[Opening Collected data section]

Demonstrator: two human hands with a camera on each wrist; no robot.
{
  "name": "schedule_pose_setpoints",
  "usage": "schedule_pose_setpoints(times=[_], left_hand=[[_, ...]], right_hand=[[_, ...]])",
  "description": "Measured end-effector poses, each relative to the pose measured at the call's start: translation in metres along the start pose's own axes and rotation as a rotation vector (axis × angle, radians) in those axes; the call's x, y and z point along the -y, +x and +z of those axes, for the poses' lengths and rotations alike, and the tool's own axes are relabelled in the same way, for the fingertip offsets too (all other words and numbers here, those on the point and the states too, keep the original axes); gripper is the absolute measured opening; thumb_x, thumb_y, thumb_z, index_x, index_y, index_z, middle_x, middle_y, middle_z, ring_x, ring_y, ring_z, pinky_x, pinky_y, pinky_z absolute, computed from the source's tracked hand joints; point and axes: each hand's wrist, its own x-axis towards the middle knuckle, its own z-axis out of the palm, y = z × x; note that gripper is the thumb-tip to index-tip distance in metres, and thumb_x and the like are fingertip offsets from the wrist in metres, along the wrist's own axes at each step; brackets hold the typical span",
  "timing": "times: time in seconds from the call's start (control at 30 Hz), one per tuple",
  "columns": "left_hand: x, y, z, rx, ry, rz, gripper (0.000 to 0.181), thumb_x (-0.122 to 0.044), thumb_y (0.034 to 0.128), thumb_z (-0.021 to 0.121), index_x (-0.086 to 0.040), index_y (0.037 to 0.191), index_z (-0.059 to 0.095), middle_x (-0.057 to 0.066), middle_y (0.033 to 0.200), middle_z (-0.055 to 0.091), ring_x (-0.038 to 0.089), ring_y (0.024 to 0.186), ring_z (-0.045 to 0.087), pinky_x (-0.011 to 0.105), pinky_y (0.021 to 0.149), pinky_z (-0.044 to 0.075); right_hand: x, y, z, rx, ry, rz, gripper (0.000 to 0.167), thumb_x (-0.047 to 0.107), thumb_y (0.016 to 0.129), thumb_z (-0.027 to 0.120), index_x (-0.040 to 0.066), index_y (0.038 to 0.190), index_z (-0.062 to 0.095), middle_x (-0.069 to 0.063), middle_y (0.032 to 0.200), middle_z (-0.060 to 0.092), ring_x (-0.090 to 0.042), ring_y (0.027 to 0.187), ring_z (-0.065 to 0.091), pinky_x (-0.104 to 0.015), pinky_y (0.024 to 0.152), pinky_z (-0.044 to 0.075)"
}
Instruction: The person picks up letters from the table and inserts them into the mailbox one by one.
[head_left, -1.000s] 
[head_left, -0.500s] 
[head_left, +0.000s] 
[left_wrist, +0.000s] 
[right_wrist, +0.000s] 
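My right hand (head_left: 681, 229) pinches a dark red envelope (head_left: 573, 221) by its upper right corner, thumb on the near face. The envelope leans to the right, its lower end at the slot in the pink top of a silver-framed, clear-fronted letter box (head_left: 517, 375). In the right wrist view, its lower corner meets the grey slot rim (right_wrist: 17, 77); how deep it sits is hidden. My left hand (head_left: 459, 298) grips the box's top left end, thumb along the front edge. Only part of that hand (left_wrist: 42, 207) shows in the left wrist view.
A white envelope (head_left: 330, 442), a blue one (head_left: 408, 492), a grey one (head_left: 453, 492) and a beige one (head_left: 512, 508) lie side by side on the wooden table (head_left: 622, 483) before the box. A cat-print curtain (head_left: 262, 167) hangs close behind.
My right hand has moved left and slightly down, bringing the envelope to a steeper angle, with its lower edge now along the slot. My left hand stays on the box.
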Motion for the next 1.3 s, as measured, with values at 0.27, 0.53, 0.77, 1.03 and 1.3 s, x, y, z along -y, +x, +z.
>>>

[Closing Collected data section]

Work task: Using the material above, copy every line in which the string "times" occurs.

Answer area:
  "usage": "schedule_pose_setpoints(times=[_], left_hand=[[_, ...]], right_hand=[[_, ...]])",
  "timing": "times: time in seconds from the call's start (control at 30 Hz), one per tuple",

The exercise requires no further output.